Theme: Ease of Doing Business
Launch: May 2016
Key impact areas: Insolvency resolution and reorganisation of corporate entities, partnership firms and individual debtors
The Insolvency and Bankruptcy Code, 2016 is considered a landmark reform among various ‘Ease of doing Business’ initiatives undertaken by the Government of India. It consolidated all past provisions to institutionalise a common legislation for insolvency resolution and reorganisation of corporate entities, partnership firms and individuals in a time bound manner. For the purpose, the Code provides for a ‘corporate insolvency resolution process’ that seeks to balance the interests of all stakeholders.
The Government of India has set up the Insolvency & Bankruptcy Board of India as the regulator under the Code. This Board also regulates three types of insolvency resolution professionals/ agencies - Interim Resolution Professional, Final Resolution Professional and Liquidator. The Adjudicating Authority is the Debt Recovery Tribunal (DRT) in the case of individuals and partnership firms other than Limited Liability Partnerships (LLPs). For companies and LLPs, the Adjudicating Authority is the National Company Law Tribunal (NCLT).
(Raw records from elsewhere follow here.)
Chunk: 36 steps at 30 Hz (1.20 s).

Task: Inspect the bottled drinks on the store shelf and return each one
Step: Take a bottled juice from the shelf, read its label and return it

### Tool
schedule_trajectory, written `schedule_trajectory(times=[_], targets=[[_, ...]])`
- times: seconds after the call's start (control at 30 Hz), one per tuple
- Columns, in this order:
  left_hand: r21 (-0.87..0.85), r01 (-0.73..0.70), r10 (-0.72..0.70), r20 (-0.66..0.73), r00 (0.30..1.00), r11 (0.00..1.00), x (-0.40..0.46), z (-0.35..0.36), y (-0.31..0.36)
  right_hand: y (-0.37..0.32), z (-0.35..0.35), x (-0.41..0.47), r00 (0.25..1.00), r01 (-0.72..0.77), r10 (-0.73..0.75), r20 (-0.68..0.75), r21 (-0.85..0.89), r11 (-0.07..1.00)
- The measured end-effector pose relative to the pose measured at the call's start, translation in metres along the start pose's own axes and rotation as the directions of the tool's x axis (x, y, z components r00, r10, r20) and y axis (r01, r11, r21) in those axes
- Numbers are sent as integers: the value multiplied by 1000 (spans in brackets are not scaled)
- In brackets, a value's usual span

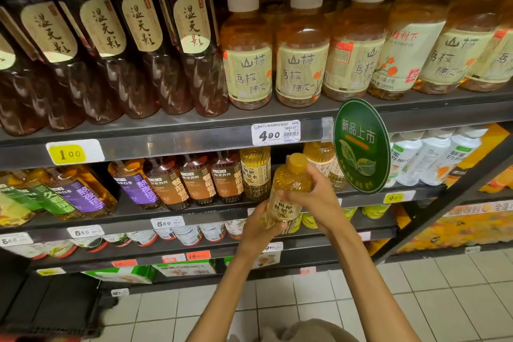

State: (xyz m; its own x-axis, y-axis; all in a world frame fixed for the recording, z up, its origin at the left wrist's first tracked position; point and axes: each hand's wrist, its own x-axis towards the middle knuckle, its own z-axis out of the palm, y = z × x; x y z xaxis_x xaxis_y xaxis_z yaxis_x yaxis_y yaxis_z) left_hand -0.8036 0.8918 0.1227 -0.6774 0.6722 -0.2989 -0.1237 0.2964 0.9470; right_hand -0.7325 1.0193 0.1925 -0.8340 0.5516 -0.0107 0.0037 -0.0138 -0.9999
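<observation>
Yellow bottle (287, 193), yellow cap, cream label, tilted before shelf (194, 215) edge; left hand (259, 226) grasping base, right hand (312, 194) grasping shoulder.

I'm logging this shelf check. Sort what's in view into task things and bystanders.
In the job:
yellow bottle, held off the shelf
left hand, gripping its base
right hand, gripping its upper part

Just there:
green round sign
4.00 price tag
dark tea bottles
</observation>
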Motion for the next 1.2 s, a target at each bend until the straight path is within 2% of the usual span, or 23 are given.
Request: schedule_trajectory(times=[0.1,0.17,0.33,0.4,0.47,0.57,0.67,0.77,0.9,0.97,1.03,1.13,1.2], targets=[[59,-37,37,-6,999,998,14,11,2,2,-7,11,994,-20,27,-110,69,997],[37,-33,35,-55,998,999,20,16,2,2,-8,18,988,-40,51,-148,78,996],[74,-12,28,-216,976,997,34,20,-1,6,1,27,986,-12,1,-164,-68,998],[102,62,-32,-266,963,993,38,25,-1,8,6,29,982,-5,-24,-185,-158,987],[44,146,-124,-318,940,988,43,31,1,8,7,32,982,26,-65,-175,-216,976],[-13,203,-196,-325,925,979,52,34,5,5,6,40,987,49,-90,-136,-280,959],[-49,236,-238,-343,909,971,58,34,5,4,5,48,983,78,-148,-106,-486,870],[-129,237,-269,-371,889,963,62,38,5,4,6,54,957,145,-274,-99,-654,743],[-258,219,-303,-353,885,941,71,44,8,6,7,53,919,133,-346,-191,-675,726],[-315,226,-332,-342,879,922,76,44,10,11,8,53,914,59,-338,-224,-750,659],[-366,235,-366,-347,864,901,80,45,10,13,7,57,916,0,-323,-237,-807,590],[-386,238,-380,-348,857,891,84,49,9,13,7,62,915,-3,-323,-240,-807,591],[-410,251,-396,-321,860,877,86,52,10,14,8,63,911,-11,-337,-237,-832,555]])
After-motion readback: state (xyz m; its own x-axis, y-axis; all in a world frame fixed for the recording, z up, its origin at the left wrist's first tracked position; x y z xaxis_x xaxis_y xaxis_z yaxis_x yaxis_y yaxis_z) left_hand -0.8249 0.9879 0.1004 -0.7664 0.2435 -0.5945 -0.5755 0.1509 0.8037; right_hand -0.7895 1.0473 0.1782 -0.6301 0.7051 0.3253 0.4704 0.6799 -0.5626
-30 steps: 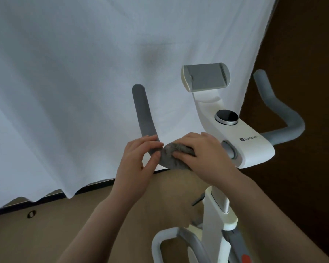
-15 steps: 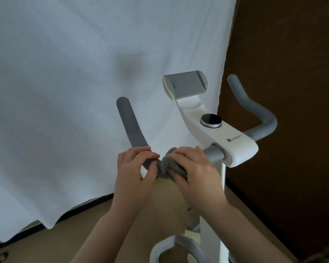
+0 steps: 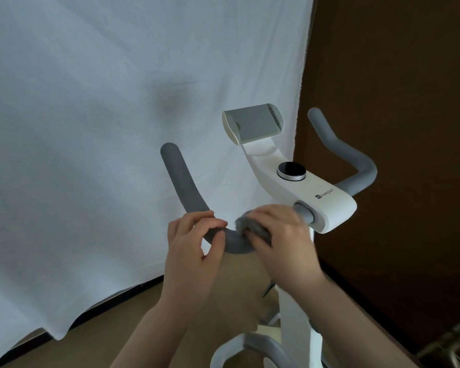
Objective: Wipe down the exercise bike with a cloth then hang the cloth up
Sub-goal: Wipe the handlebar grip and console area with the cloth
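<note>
The small grey fuzzy cloth [image 3: 252, 229] is bunched under the right hand [image 3: 282, 237], pressed against the low bend of the grey foam-padded left handlebar [image 3: 183, 187] of the white exercise bike [image 3: 329, 205]. Only the cloth's left edge and a crumpled fold show past the fingers; the rest is covered by the palm. The right hand is curled over the bar from above with its fingers closed down on the cloth, knuckles toward the far side, and it is slightly blurred. Just to the left, the left hand [image 3: 194, 245] grips the same bar at the curve, thumb and forefinger pinched around the padding, the other fingers folded loosely; it holds the bar only and is just apart from the cloth.

The handlebar padding looks matte and soft, a round tube that rises from the bend to a blunt tip at the far left. The matching right handlebar [image 3: 340, 155] bends up on the far right. Between them sits the smooth white plastic console, with a round black knob ringed in silver [image 3: 291, 171] and, farther off, a grey ribbed device holder [image 3: 255, 123] with cream end caps. A white upright post [image 3: 295, 314] drops from the console toward the near edge.

Both forearms reach in from the near edge, bare, angled toward each other. Behind the bike hangs a creased white fabric sheet [image 3: 91, 128]; to the right is a dark brown wall [image 3: 396, 75], and below is tan flooring [image 3: 104, 335].
</note>
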### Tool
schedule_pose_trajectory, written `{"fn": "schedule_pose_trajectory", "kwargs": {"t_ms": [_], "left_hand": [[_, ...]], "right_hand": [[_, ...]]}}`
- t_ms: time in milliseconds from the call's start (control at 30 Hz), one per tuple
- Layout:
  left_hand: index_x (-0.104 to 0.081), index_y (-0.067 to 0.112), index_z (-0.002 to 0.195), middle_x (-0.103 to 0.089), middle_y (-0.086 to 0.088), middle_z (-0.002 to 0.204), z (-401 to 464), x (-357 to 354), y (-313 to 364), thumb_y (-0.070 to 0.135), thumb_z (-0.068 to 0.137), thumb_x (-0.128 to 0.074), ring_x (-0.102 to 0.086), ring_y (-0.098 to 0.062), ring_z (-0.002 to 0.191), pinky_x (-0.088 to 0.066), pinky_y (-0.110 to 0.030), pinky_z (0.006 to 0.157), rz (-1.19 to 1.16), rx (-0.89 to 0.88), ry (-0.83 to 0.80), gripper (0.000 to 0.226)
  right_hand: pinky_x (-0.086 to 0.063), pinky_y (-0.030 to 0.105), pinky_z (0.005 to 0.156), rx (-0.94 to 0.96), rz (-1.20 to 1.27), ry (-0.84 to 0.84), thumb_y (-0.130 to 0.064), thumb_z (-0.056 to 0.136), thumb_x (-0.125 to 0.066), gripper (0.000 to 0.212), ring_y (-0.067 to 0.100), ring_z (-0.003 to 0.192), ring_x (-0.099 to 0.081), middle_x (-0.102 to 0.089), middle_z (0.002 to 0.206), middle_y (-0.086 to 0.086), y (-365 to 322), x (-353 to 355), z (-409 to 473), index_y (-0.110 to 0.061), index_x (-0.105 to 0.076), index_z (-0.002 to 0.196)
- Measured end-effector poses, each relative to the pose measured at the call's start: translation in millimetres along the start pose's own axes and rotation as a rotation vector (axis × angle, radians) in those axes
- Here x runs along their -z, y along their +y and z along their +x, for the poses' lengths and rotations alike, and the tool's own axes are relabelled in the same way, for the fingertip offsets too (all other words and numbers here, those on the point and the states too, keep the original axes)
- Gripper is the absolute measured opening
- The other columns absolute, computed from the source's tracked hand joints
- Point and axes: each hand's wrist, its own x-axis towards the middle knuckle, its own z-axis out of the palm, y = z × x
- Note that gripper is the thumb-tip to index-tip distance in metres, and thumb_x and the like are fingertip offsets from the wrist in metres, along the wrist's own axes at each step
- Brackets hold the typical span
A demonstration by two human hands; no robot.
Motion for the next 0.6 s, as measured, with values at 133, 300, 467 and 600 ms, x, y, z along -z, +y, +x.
{"fn": "schedule_pose_trajectory", "kwargs": {"t_ms": [133, 300, 467, 600], "left_hand": [[-0.070, 0.025, 0.095, -0.057, 0.014, 0.107, 2.4, -4.6, 1.2, 0.021, 0.088, -0.061, -0.036, 0.005, 0.108, -0.028, 0.002, 0.085, -0.017, 0.005, 0.037, 0.013], [-0.071, 0.023, 0.091, -0.057, 0.014, 0.104, 1.2, -12.2, 4.8, 0.026, 0.083, -0.053, -0.037, 0.001, 0.101, -0.028, 0.003, 0.084, 0.004, 0.040, 0.103, 0.021], [-0.068, 0.026, 0.093, -0.055, 0.018, 0.103, 1.5, -15.7, 8.5, 0.020, 0.082, -0.054, -0.035, 0.013, 0.109, -0.026, 0.003, 0.086, 0.019, 0.075, 0.139, 0.019], [-0.065, 0.029, 0.098, -0.058, 0.013, 0.110, -3.4, -19.5, 13.9, 0.024, 0.085, -0.050, -0.038, 0.008, 0.104, -0.028, 0.003, 0.086, 0.038, 0.114, 0.152, 0.020]], "right_hand": [[-0.048, 0.040, 0.088, 0.040, -0.041, -0.016, -0.031, 0.083, -0.060, 0.021, 0.017, 0.094, -0.061, -0.069, 0.097, -0.007, 22.6, 5.0, 6.2, -0.023, -0.074, 0.097], [-0.052, 0.037, 0.087, 0.081, -0.041, 0.038, -0.021, 0.079, -0.066, 0.022, 0.019, 0.096, -0.062, -0.069, 0.100, -0.001, 11.3, -2.5, -8.2, -0.019, -0.073, 0.100], [-0.049, 0.051, 0.091, 0.053, -0.074, 0.081, -0.028, 0.085, -0.052, 0.031, 0.024, 0.097, -0.062, -0.069, 0.104, 0.003, 56.9, 9.6, 4.1, -0.017, -0.073, 0.104], [-0.049, 0.038, 0.095, 0.117, -0.019, 0.052, -0.026, 0.083, -0.053, 0.030, 0.021, 0.101, -0.061, -0.069, 0.104, 0.001, 39.4, 4.5, -6.8, -0.017, -0.073, 0.103]]}}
This process may be initiated by financial or operational creditor or the corporate debtor himself in the event of a default in terms of financial debt owed. On acceptance by the Adjudicating Authority in case of process initiated by the creditor, the corporate debtor is given ten days to appropriately respond either with a proof of payment of the debt owed or inform of “existence of a dispute, if any, and record of the pendency of the suit or arbitration proceedings filed before the receipt of such notice or invoice in relation to such dispute”. If neither is furnished, the creditor can file an application with the Adjudicating Authority for initiation of the corporate insolvency resolution process. Once the application is admitted, all stakeholders are informed, and the resolution process has to be completed within a time frame of 180 days (the period is 90 days for smaller companies with turnover upto Rs 1 crore, extendable by 45 days). It can be further extended if a meeting of the Committee of Creditors passes the resolution for extension by a vote of over 75%. The Adjudicating Authority can also put a moratorium on the proceedings on recommendation of the Resolution Professional if it deems fit. Liquidation can be initiated by the Adjudicating Authority under defined circumstances which include non-receipt/rejection of the resolution plan by the authority, vote by a majority of the creditors to initiate liquidation, contravention of the resolution plan by the corporate debtor, etc. The Liquidator will then distribute the assets held by the debtor among the claimants in accordance with the order of priority laid out under the act.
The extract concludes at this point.